I have just a little theoretical curiosity. The ==
operator in C returns 1
in case of positive equality, 0
otherwise. My knowledge of assembly is very limited. However I was wondering if it could be possible, theoretically, to implement a new operator that returns ~0
in case of positive equality, 0
otherwise – but at one condition: it must produce the same number of assembly instructions as the ==
operator. It's really just a theoretical curiosity, I have no practical uses in mind.
EDIT
My question targets x86 CPUs, however I am very curious to know if there are architectures that natively do that.
SECOND EDIT
As Sneftel has pointed out, nothing similar to the SETcc
instructions [1] – but able to convert flag register bits into 0
/~0
values (instead of the classical 0
/1
) – exists. So the answer to my question seems to be no.
THIRD EDIT
A little note. I am not trying to represent a logical true
as ~0
, I am trying to understand if a logical true can also be optionally represented as ~0
when needed, whithout further effort, within a language that already normally represents true
as 1
. And for this I had hypothized a new operator that “returns” numbers, not booleans (the natural logical true
“returned” by ==
remains represented as 1
) – otherwise I would have asked whether ==
could be re-designed to “return” ~0
instead of 1
. You can think of this new operator as half-belonging to the family of bitwise operators, which “return” numbers, not booleans (and by booleans I don't mean boolean data types, I mean anything outside of the number pair 0
/1
, which is what a boolean is intended in C as a result of a logical operation).
I know that all of this might sound futile, but I had warned: it is a theoretical question.
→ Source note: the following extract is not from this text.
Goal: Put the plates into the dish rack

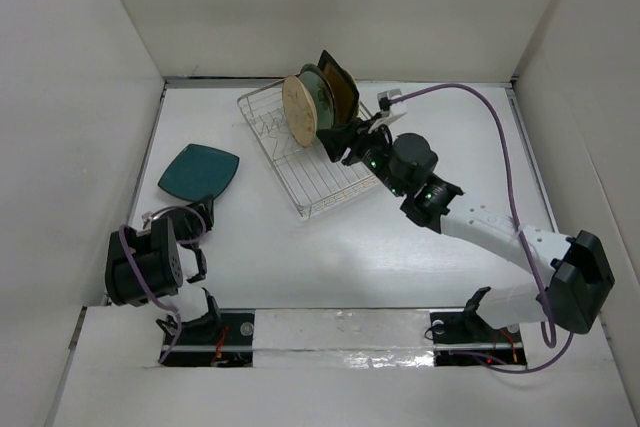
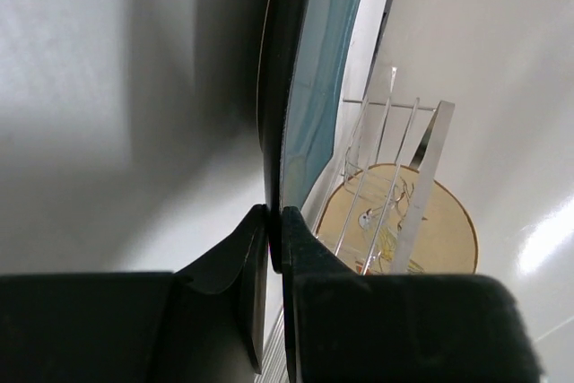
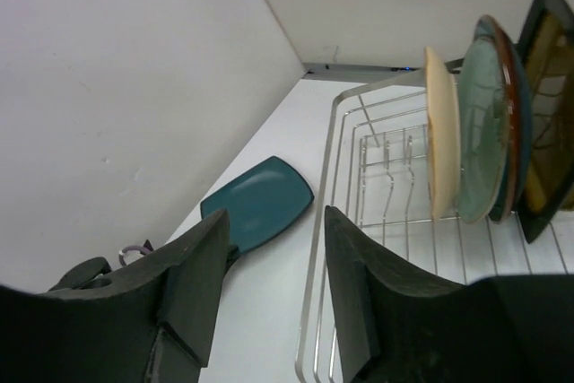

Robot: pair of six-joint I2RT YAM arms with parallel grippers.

However here my question seems to be addressed explicitly:
Some languages represent a logical one as an integer with all bits set. This representation can be obtained by choosing the logically opposite condition for the
SETcc
instruction, then decrementing the result. For example, to test for overflow, use theSETNO
instruction, then decrement the result.
So it seems there is no direct instruction, since using SETNE
and then decrementing means adding one more instruction.